ACTIVITY: Every line below is to be quoted exactly, with nothing added or dropped.

Entries taken from a collection

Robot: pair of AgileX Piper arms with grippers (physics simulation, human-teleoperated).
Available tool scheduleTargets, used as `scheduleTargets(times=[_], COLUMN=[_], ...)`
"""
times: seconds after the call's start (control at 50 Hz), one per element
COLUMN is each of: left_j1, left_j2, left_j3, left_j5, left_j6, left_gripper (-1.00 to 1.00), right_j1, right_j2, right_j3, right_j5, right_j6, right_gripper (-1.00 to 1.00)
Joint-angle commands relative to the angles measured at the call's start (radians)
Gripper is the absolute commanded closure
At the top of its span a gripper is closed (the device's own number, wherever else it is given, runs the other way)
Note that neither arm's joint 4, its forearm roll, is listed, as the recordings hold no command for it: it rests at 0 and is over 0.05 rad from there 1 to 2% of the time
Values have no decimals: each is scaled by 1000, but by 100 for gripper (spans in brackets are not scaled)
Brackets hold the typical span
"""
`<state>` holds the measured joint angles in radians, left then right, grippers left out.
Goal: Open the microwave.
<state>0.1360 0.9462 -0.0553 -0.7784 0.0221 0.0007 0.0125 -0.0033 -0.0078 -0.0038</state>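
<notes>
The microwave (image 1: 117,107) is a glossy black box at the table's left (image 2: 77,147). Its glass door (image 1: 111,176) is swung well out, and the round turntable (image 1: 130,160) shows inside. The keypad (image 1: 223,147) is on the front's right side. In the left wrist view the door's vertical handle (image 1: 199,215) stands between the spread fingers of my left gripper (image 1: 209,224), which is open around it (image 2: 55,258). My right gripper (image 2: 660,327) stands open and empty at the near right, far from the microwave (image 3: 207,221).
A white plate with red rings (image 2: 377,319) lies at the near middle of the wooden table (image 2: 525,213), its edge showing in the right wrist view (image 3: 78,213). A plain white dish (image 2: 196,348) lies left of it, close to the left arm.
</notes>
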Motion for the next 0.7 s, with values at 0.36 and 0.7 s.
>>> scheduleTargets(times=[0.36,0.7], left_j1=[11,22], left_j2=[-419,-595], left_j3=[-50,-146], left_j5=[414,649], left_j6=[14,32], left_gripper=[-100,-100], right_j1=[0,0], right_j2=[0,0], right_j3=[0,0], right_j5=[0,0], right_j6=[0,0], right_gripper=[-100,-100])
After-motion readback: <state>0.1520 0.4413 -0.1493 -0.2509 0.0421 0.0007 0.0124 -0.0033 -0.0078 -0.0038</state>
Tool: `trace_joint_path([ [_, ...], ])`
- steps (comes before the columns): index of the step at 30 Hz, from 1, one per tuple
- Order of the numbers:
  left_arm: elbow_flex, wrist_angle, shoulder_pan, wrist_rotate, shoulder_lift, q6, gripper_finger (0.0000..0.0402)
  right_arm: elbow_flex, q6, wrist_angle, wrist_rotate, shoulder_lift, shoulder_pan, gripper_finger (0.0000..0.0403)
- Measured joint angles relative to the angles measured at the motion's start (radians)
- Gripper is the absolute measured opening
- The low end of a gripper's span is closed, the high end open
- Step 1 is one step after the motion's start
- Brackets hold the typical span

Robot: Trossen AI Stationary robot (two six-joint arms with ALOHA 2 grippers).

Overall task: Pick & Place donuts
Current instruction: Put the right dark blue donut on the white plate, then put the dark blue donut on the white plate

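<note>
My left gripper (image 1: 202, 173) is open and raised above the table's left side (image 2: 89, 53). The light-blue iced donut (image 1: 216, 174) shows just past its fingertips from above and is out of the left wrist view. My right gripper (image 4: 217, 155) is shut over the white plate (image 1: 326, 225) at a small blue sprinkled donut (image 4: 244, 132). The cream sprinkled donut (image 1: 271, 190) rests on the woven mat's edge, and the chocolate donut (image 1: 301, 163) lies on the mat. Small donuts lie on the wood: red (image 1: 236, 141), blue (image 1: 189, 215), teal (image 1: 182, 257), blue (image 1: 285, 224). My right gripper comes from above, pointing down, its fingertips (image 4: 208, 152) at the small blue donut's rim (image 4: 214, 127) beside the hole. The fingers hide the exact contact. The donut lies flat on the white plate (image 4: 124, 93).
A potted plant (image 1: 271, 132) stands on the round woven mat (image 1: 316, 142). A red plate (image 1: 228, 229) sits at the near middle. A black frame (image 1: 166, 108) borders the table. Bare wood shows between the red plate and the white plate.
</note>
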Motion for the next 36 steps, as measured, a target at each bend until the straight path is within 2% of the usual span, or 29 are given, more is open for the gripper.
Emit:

EXERCISE OUTPUT:
Robot: pair of AgileX Piper arms with grippers (physics simulation, human-teleoperated).
Available tool scheduleTargets, used as `scheduleTargets(times=[_], COLUMN=[_], ...)`
"""
times: seconds after the call's start (control at 50 Hz), one per element
COLUMN is each of: left_j1, left_j2, left_j3, left_j5, left_j6, left_gripper (-1.00 to 1.00), right_j1, right_j2, right_j3, right_j5, right_j6, right_gripper (-1.00 to 1.00)
Joint-angle commands relative to the angles measured at the call's start (radians)
Gripper is the absolute commanded closure
At the top of its span a gripper is closed (the device's own number, wherever else it is given, runs the other way)
Note that neither arm's joint 4, its forearm roll, is listed, as the recordings hold no command for it: it rests at 0 and is over 0.05 rad from there 1 to 2% of the time
Values have no decimals: each is scaled by 1000, but by 100 for gripper (spans in brackets are not scaled)
Brackets hold the typical span
"""
`<state>` holds the measured joint angles in radians, left then right, grippers left out.
Goal: Open the microwave.
<state>0.1360 0.9462 -0.0553 -0.7784 0.0221 0.0007 0.0125 -0.0033 -0.0078 -0.0038</state>
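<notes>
The microwave (image 1: 117,107) is a glossy black box at the table's left (image 2: 77,147). Its glass door (image 1: 111,176) is swung well out, and the round turntable (image 1: 130,160) shows inside. The keypad (image 1: 223,147) is on the front's right side. In the left wrist view the door's vertical handle (image 1: 199,215) stands between the spread fingers of my left gripper (image 1: 209,224), which is open around it (image 2: 55,258). My right gripper (image 2: 660,327) stands open and empty at the near right, far from the microwave (image 3: 207,221).
A white plate with red rings (image 2: 377,319) lies at the near middle of the wooden table (image 2: 525,213), its edge showing in the right wrist view (image 3: 78,213). A plain white dish (image 2: 196,348) lies left of it, close to the left arm.
</notes>
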Motion for the next 0.7 s, with values at 0.36 and 0.7 s.
>>> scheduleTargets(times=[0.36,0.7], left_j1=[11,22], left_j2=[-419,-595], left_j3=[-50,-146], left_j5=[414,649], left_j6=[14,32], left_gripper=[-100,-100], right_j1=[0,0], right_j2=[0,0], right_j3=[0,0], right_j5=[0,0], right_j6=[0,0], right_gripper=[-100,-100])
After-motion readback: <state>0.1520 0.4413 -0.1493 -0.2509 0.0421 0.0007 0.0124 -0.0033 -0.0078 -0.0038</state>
Tool: `trace_joint_path([ [_, ...], ])`
- steps (comes before the columns): index of the step at 30 Hz, from 1, one per tuple
- Order of the numbers:
  left_arm: elbow_flex, wrist_angle, shoulder_pan, wrist_rotate, shoulder_lift, q6, gripper_finger (0.0000..0.0402)
  right_arm: elbow_flex, q6, wrist_angle, wrist_rotate, shoulder_lift, shoulder_pan, gripper_finger (0.0000..0.0403)
- Measured joint angles relative to the angles measured at the motion's start (radians)
- Gripper is the absolute measured opening
- The low end of a gripper's span is closed, the high end open
- Step 1 is one step after the motion's start
- Brackets hold the typical span

Robot: Trossen AI Stationary robot (two six-joint arms with ALOHA 2 grippers).

Overall task: Pick & Place donuts
Current instruction: Put the right dark blue donut on the white plate, then put the dark blue donut on the white plate

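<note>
My left gripper (image 1: 202, 173) is open and raised above the table's left side (image 2: 89, 53). The light-blue iced donut (image 1: 216, 174) shows just past its fingertips from above and is out of the left wrist view. My right gripper (image 4: 217, 155) is shut over the white plate (image 1: 326, 225) at a small blue sprinkled donut (image 4: 244, 132). The cream sprinkled donut (image 1: 271, 190) rests on the woven mat's edge, and the chocolate donut (image 1: 301, 163) lies on the mat. Small donuts lie on the wood: red (image 1: 236, 141), blue (image 1: 189, 215), teal (image 1: 182, 257), blue (image 1: 285, 224). My right gripper comes from above, pointing down, its fingertips (image 4: 208, 152) at the small blue donut's rim (image 4: 214, 127) beside the hole. The fingers hide the exact contact. The donut lies flat on the white plate (image 4: 124, 93).
A potted plant (image 1: 271, 132) stands on the round woven mat (image 1: 316, 142). A red plate (image 1: 228, 229) sits at the near middle. A black frame (image 1: 166, 108) borders the table. Bare wood shows between the red plate and the white plate.
</note>
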Motion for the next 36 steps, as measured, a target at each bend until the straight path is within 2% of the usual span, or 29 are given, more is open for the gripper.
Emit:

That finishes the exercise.